Work required: Drop the pictures and repeat the remaining data exactly.

[[ Provided material open ]]

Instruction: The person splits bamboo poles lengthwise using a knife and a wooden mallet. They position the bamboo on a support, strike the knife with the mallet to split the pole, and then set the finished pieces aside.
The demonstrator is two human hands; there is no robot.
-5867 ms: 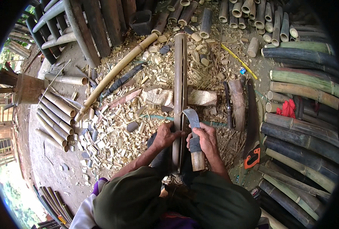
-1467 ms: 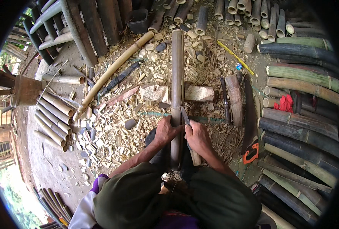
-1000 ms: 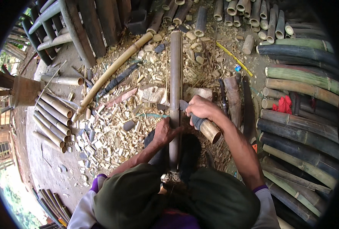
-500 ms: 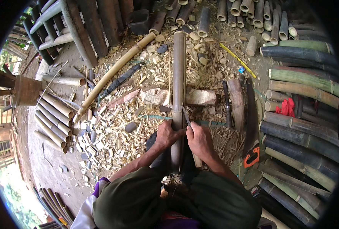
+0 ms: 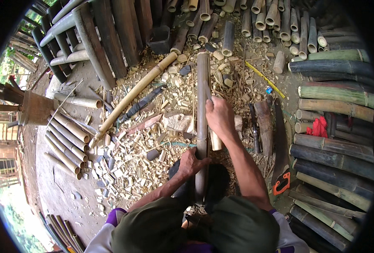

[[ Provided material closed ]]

Exercise response:
Instruction: The person splits bamboo poles lengthwise using a knife and a wooden mallet. They position the bamboo on a support, strike the knife with the mallet to split the pole, and then set the finished pieces aside.
The demonstrator is two human hands; there is no robot.
-5867 ms: 
-1467 ms: 
-1000 ms: 
-500 ms: 
+0 ms: 

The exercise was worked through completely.